Often, tympanostomy tubes become clogged (left) or may extrude too quickly (middle). Current designs also offer limited ability to treat ear infections topically (right.) (Graphic courtesy of PionEar.)

“We discussed how one could harness the amazing advances in material sciences developed in the Lewis and Aizenberg labs and apply these technologies to tympanostomy tubes. Our goal is to improve tube performance and enable enhanced drug delivery to the ear,” Kozin said.

The goal of PionEar is to design ear tubes that do not clog as easily and can improve drug delivery to the middle ear. Current tubes have limited flow due to their small size, making it challenging to effectively treat infections with topical ear drops.

To solve these problems, the PionEar team is utilizing anti-fouling technology from the Aizenberg lab and novel materials from the Lewis lab to develop an easy-to-manufacture, liquid-infused ear tube that prevents cells from sticking to the surface. Their prototypes are smaller and easier to implant than current models, Black said.

As they fine-tune the design, the biggest challenges involve demonstrating the benefits of their  technology, not only for young patients, but also for surgeons, hospitals, and insurers. The researchers will soon begin moving through the complicated FDA regulatory process.

“You can imagine how challenging it can be to be on the front line of developing a medical device,” Pavlichencko said. “We are currently in a continuous review process, trying to get as many opinions as we can about the top properties we should prioritize when we think about making a transition to using these tubes in patients.”

The team will also work with two students in the Harvard Summer Research in Global Health Program to identify global challenges. In developing nations, cost may be a bigger factor, or there may be different limitations on bathing or swimming.

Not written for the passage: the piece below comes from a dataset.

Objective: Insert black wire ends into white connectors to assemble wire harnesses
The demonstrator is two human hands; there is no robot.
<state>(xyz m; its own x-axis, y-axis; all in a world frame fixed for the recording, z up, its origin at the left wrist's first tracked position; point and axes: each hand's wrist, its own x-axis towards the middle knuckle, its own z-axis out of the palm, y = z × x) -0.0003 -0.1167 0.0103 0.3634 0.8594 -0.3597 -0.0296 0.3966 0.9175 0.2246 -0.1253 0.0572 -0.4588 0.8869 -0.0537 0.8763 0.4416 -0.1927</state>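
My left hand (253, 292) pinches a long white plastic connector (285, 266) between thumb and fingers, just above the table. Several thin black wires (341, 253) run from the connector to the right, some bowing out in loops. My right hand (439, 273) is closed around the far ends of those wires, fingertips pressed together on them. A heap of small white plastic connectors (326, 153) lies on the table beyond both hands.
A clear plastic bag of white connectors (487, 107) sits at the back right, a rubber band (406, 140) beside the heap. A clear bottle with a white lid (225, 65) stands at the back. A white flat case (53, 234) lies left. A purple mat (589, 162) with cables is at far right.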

Seeing how their devices are viewed in a global context is an important consideration as the PionEar research team moves forward, Black said.

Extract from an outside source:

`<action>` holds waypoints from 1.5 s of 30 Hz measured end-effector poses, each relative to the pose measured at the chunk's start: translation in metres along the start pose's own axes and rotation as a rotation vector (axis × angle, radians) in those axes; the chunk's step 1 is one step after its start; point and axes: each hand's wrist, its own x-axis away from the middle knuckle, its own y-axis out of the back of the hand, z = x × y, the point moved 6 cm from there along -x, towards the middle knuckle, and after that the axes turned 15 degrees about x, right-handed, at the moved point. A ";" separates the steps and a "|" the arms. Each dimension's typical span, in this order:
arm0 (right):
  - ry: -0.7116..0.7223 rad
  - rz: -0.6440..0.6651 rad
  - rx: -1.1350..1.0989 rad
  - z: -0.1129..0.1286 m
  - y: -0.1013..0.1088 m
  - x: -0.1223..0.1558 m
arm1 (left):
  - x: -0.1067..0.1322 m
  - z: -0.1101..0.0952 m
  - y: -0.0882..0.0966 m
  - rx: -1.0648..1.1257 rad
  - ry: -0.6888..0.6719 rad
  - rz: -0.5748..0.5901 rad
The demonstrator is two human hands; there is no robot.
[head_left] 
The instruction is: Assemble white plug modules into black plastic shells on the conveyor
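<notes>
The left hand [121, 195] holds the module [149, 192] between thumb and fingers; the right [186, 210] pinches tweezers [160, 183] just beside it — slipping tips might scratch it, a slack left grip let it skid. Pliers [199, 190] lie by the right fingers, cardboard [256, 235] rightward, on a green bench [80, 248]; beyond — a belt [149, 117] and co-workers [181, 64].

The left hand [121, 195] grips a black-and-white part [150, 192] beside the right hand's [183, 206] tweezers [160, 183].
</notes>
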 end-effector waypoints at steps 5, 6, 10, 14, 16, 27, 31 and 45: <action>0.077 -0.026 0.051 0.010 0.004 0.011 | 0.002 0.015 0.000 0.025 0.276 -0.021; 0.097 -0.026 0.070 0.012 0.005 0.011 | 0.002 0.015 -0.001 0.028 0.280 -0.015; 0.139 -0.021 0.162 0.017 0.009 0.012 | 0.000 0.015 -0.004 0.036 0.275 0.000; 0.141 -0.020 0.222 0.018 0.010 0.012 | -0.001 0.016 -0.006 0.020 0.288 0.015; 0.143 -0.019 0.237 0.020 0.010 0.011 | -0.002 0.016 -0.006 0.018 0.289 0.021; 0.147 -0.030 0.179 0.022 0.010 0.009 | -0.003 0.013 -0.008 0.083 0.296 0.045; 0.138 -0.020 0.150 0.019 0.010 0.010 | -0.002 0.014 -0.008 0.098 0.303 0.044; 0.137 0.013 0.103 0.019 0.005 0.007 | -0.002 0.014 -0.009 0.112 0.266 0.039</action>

The team is taking advantage of the Harvard network, utilizing the resources of the Wyss Institute for Biologically Inspired Engineering, where both Lewis and Aizenberg are core faculty members, Harvard Innovation Labs Venture Incubation Program, and the Office of Technology Development to protect their intellectual property and develop a sound plan to reach human clinical trials.

The PionEar team is currently in the Venture Incubation Program at the Harvard Innovation Labs. (Photo courtesy of PionEar.)

While translating basic science research into an implantable device is new territory for the PionEar team, they are able to combine surgeons’ clinical expertise with bioengineers’ innovative mindsets to conceive novel solutions to a problem that has existed for decades, Kozin said.

“The goal of every surgeon-scientist is not only to treat the patient, but also to think about how he or she can improve the surgical management of patients by minimizing patient morbidity and creating novel therapeutics that may eliminate the need for surgery completely,” he said. “I think our project directly addresses these goals.”

For Pavlichenko, who knows firsthand the frustrations felt by parents of children who receive tympanostomy tubes, the opportunity to make an impact, even though a final product may still be several years away, is especially gratifying.

“I truly believe that we can bring a real product to patients, a product that could help children and millions of parents like me,” she said. “The opportunity to solve this problem is very inspirational.”